Considering this is an evolutionary moment for technology, these efforts to deliver MCM capabilities as autonomous, unmanned systems leveraging at-the-edge sensor processing with artificial intelligence/machine learning should be seeing increased funding, not be subject to reductions. Mine warfare (both mining and MCM) is the smallest warfare portfolio in terms of resourcing across the Navy. However, the return on investment could be huge if clandestine MCM could be conducted in contested environments. Mine warfare is a ripe area to realize this and serve as the pilot for hybrid fleet fielding and tactics development. Therein lies the advantage that a competent and speedy MCM force possesses in the maritime commons of the 21st century. If a force can clandestinely and quickly clear a minefield, it could very well change the outcome of a decisive naval battle.
“Get Better”
Paradoxically, MCM is one of the most noble efforts that U.S. maritime forces can carry out in warfare. It aligns perfectly with two primary missions in the Navy: protect freedom of the seas and win the nation’s wars. While many military-age Americans consider uniformed service as an expression of belligerence for national benefit, MCM seeks to prevent loss of life amid conflict—not contribute to it.

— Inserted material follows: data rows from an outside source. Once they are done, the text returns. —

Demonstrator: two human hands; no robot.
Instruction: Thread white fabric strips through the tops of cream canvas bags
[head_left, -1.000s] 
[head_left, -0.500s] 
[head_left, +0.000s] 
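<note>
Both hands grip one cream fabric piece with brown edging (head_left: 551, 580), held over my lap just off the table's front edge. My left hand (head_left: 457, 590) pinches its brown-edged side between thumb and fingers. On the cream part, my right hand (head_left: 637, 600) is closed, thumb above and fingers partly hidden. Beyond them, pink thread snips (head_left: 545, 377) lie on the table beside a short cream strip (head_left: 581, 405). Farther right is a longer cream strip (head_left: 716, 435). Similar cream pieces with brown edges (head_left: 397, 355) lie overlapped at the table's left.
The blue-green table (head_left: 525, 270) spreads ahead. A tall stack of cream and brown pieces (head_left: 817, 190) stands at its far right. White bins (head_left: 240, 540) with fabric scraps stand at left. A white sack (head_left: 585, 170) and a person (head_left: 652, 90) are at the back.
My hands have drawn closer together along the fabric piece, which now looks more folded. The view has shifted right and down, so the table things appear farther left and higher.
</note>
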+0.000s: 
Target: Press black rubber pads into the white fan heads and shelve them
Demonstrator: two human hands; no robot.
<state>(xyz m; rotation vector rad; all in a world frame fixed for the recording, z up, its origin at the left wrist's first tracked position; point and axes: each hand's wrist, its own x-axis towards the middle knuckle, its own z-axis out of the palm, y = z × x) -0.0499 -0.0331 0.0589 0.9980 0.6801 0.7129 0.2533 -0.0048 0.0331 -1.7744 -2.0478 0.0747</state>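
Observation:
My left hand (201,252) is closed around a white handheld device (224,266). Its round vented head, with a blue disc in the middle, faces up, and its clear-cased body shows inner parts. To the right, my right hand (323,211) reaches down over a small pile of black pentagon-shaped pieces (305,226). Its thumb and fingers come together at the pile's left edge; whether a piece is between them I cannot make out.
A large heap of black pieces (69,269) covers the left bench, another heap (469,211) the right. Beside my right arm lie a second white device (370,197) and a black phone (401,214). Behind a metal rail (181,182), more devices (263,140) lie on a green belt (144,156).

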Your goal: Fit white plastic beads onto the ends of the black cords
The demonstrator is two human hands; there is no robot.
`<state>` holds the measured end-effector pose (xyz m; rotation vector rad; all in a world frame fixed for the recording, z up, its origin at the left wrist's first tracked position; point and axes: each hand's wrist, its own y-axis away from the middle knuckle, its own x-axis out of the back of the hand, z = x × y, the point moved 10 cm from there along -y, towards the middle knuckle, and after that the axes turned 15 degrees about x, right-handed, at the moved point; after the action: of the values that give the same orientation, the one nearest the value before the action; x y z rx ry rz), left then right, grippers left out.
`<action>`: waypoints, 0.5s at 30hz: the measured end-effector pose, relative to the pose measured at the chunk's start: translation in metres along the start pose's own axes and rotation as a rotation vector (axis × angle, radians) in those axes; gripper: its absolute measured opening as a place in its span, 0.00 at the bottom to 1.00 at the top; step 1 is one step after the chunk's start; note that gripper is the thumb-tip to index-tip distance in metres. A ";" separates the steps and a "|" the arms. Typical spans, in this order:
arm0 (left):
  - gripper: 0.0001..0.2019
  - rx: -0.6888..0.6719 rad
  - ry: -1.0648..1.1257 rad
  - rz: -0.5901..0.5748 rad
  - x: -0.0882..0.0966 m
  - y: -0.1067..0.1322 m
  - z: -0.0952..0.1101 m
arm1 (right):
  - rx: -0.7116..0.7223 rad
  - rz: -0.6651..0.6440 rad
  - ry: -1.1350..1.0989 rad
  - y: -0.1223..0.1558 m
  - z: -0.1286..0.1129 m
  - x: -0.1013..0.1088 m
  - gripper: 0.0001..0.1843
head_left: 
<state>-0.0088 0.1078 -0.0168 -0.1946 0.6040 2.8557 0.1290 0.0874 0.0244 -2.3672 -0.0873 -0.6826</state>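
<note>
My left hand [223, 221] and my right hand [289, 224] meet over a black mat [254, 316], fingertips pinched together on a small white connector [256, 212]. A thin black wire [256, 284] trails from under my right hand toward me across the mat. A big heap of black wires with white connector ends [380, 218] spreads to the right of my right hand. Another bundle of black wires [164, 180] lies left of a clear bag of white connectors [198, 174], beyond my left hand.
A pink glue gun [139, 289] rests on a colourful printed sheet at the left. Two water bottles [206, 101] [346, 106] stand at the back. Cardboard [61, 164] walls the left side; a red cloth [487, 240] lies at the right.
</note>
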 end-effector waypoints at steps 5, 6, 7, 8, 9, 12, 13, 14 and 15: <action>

Unfortunately, the Navy has learned these lessons before, realized in the burning metal and blood-soaked waters that have surrounded the 15 U.S. Navy ships struck by mines since World War II. Mines had a significant effect on the Korean conflict. During the first Gulf War, mines altered U.S. decision-making about which large-scale courses of action were available, and more recently, defensive mining of Ukrainian coasts may very well have prevented a Russian amphibious assault which could have been decisive in the early months of 2022. History speaks to us incessantly, and time and again, mine warfare has been demoted in importance at our Navy’s peril. Mine warfare must be restored to its appropriate place as a fundamental capability which enables decision-makers in Joint Warfighting. It deserves to receive cross-community advocacy and resourcing to make autonomous, unmanned systems the way of the future in maritime domain control. Only when mine marfare can be entrusted to these next-generation robots, will the hybrid fleet we envision prove practical and achievable.
1. Conversation with the author, 2024.